▶ [Work to be completed]
Scan the entries for lines with the word "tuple" and copy those lines.

▶ [Dataset records]
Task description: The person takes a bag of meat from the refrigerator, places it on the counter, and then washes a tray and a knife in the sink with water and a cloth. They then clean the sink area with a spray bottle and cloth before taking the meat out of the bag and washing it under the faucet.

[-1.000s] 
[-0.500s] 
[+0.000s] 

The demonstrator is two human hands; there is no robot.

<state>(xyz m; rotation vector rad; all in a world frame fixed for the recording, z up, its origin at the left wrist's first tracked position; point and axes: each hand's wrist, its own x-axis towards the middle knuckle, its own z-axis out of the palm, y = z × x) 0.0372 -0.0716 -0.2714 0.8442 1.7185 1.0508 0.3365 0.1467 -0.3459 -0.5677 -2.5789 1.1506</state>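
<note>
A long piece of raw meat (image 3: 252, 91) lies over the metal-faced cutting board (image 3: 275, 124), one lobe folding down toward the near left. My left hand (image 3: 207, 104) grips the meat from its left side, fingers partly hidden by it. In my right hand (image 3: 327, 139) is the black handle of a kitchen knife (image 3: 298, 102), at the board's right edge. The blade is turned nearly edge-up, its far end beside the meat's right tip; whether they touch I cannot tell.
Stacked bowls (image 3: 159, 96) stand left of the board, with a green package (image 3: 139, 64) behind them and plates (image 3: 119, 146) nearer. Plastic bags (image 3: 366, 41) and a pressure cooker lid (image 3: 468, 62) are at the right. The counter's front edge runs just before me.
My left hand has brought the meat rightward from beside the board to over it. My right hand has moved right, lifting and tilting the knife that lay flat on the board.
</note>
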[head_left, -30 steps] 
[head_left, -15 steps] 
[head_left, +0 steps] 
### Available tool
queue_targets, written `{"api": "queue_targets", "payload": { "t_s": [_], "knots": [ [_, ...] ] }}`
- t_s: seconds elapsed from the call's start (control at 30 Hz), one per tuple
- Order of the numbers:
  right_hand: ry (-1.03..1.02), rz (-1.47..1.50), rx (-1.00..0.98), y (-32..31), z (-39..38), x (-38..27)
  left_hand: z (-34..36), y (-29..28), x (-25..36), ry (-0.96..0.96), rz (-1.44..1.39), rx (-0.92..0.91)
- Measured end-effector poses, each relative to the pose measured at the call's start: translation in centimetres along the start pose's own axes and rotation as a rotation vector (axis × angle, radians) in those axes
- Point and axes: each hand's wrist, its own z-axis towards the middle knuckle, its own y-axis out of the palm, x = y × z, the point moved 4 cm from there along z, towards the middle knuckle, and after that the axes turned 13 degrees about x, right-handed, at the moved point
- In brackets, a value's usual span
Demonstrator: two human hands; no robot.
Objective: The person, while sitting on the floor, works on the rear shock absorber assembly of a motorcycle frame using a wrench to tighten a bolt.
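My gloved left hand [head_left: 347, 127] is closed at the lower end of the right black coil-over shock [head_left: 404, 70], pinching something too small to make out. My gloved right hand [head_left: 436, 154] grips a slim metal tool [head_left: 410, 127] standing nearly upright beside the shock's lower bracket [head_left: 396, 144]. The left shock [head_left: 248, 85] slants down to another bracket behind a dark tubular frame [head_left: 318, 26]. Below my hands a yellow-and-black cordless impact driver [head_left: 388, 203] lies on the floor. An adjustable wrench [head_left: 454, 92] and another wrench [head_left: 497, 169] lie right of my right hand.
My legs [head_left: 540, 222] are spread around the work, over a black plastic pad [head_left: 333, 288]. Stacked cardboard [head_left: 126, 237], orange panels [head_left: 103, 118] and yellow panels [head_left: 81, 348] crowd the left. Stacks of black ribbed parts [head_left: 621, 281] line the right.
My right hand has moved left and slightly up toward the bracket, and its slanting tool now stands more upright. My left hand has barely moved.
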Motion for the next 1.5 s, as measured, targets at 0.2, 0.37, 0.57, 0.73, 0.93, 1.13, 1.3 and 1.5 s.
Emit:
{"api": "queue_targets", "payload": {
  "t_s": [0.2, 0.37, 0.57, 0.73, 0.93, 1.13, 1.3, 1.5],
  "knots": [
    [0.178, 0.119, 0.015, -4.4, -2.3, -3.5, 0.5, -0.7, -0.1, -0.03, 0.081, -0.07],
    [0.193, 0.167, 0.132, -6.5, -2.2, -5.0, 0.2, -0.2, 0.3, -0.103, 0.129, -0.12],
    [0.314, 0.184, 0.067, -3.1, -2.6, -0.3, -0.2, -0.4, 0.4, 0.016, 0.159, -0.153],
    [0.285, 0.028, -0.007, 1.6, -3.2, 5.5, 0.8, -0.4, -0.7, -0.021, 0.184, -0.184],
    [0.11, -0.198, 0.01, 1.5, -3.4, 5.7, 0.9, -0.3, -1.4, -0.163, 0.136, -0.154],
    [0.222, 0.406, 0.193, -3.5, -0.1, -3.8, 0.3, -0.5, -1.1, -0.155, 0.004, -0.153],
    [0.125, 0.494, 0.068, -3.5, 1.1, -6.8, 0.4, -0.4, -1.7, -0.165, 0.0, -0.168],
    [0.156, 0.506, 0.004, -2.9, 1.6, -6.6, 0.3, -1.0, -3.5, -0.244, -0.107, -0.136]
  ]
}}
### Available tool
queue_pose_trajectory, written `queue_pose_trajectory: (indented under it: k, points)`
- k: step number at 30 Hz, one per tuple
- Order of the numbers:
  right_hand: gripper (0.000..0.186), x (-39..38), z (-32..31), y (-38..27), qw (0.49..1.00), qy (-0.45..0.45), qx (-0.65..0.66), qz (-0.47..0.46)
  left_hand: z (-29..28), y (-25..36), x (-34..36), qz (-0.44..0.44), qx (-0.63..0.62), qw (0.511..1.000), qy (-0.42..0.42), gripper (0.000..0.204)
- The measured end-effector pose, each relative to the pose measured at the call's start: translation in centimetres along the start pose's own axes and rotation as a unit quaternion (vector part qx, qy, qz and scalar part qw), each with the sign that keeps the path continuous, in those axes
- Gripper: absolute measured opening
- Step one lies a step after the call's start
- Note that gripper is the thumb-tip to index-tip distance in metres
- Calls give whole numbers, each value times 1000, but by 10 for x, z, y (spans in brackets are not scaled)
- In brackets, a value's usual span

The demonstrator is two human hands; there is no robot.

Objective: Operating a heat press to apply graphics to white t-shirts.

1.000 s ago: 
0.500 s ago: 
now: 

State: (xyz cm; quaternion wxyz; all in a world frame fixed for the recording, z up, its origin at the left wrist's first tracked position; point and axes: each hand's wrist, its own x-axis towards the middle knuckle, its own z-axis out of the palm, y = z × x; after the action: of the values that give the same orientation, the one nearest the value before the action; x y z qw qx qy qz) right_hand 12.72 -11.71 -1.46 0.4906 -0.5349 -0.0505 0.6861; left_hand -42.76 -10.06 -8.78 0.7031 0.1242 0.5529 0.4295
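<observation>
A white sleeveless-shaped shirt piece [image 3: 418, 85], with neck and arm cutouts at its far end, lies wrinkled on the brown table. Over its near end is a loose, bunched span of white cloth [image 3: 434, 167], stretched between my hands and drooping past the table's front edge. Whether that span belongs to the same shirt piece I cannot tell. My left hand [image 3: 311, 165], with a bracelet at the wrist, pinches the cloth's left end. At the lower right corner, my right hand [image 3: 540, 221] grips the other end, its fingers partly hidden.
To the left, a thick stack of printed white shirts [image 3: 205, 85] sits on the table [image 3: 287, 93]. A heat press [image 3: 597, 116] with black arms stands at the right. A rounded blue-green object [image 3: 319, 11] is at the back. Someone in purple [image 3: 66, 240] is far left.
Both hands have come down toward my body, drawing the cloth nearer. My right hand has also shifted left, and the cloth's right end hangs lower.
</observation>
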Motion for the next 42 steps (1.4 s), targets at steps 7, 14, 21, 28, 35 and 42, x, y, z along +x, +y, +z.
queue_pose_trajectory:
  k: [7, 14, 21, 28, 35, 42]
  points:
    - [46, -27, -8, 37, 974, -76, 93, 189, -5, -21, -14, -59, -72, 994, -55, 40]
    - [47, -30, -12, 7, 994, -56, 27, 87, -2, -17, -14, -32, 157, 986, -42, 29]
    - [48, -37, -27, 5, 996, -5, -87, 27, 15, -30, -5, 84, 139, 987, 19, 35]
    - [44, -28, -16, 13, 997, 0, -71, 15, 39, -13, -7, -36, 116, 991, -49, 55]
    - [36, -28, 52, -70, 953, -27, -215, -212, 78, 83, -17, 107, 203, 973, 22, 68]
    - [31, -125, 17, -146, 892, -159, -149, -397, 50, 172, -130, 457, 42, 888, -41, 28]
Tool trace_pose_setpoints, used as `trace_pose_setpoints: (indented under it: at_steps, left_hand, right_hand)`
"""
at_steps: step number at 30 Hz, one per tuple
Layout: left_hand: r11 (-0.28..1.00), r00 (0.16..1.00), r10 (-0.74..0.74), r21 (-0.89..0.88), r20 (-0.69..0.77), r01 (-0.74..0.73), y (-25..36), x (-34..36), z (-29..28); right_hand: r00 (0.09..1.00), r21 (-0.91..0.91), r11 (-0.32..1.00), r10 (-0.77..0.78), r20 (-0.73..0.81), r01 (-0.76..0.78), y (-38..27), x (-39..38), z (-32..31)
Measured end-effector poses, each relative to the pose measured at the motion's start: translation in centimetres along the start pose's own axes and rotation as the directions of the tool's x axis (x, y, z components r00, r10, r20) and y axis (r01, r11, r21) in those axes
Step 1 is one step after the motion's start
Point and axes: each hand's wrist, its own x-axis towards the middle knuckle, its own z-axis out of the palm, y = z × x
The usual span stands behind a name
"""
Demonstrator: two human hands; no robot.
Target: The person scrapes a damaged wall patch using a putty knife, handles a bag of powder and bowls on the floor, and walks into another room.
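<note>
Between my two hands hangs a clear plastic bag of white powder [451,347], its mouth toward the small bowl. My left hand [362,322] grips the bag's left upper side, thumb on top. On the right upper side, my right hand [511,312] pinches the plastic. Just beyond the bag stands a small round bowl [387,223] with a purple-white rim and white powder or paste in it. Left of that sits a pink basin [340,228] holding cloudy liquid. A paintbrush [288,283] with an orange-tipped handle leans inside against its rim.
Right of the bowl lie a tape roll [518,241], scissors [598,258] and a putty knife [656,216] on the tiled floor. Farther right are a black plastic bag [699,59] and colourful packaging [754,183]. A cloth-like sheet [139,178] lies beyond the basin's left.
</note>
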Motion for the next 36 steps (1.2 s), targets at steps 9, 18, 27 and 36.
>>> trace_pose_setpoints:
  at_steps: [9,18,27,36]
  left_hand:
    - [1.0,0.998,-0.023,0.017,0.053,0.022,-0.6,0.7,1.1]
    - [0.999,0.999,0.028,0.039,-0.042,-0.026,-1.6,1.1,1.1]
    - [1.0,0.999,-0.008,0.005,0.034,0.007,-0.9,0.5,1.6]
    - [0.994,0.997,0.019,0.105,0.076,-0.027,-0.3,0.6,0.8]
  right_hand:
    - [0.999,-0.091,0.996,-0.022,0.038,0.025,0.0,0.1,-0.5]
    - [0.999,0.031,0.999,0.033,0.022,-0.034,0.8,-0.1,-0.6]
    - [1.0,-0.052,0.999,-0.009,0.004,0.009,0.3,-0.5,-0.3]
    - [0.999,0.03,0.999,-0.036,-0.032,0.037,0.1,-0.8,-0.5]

▶ [Completed exercise]
- t_s: seconds elapsed from the call's start (control at 30 Hz), one per tuple
- k: step number at 30 Hz, one per tuple
at_steps: step number at 30 Hz, one per tuple

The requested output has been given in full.